• **WHAT YOU SHOULD DO**: Repeat exactly the lines below, from the line containing "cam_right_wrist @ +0" through the last line, both included. Leave out any pictures.

• **STORED DATA**:
================================
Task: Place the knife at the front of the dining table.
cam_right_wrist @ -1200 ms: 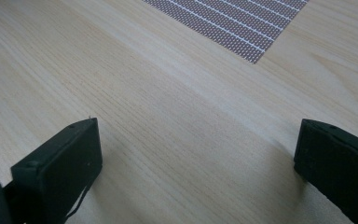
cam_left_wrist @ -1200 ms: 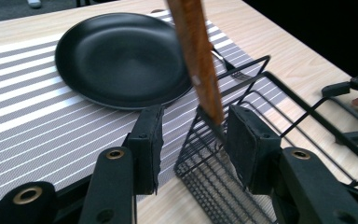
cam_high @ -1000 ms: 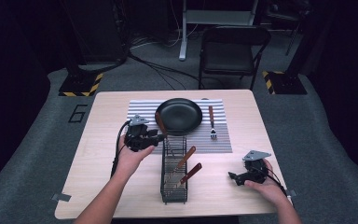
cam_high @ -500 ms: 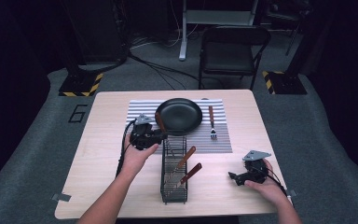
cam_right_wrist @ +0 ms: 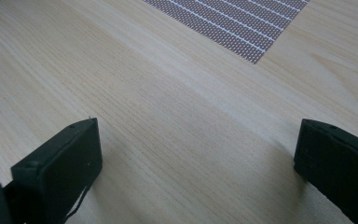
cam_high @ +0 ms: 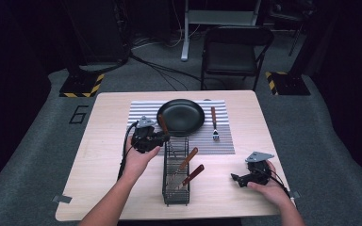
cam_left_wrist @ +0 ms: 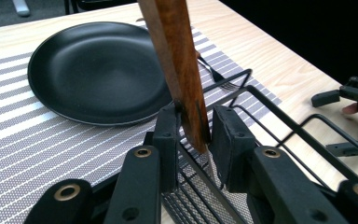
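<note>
A wooden-handled utensil point(cam_left_wrist: 177, 60) stands at the far end of the black wire basket point(cam_high: 175, 188), its handle point(cam_high: 161, 123) sticking up. My left gripper point(cam_left_wrist: 196, 135) has just been closing with that handle between its pads, and they now press on it just above the basket rim point(cam_left_wrist: 261, 100); from above, the left gripper point(cam_high: 166, 138) sits at the basket's far left corner. Two more wooden-handled utensils point(cam_high: 188, 157) lie slanted in the basket. My right gripper point(cam_high: 235, 179) rests on the table at the right, open point(cam_right_wrist: 196, 163) over bare wood.
A black plate point(cam_high: 180, 117) sits on the striped placemat point(cam_high: 141, 113) just beyond the basket. A wooden-handled fork point(cam_high: 214, 123) lies on the mat to its right. A chair point(cam_high: 235, 52) stands behind the table's far edge.
The left gripper's jaws have narrowed around the upright wooden handle. Both hands have kept their places.
</note>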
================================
• **RESULT BELOW**:
cam_right_wrist @ +0 ms: 
cam_high @ +0 ms: 
cam_left_wrist @ +0 ms: 
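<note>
A wooden-handled utensil point(cam_left_wrist: 177, 60) stands at the far end of the black wire basket point(cam_high: 175, 188), its handle point(cam_high: 161, 123) sticking up. My left gripper point(cam_left_wrist: 196, 135) has just been closing with that handle between its pads, and they now press on it just above the basket rim point(cam_left_wrist: 261, 100); from above, the left gripper point(cam_high: 166, 138) sits at the basket's far left corner. Two more wooden-handled utensils point(cam_high: 188, 157) lie slanted in the basket. My right gripper point(cam_high: 235, 179) rests on the table at the right, open point(cam_right_wrist: 196, 163) over bare wood.
A black plate point(cam_high: 180, 117) sits on the striped placemat point(cam_high: 141, 113) just beyond the basket. A wooden-handled fork point(cam_high: 214, 123) lies on the mat to its right. A chair point(cam_high: 235, 52) stands behind the table's far edge.
The left gripper's jaws have narrowed around the upright wooden handle. Both hands have kept their places.
</note>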

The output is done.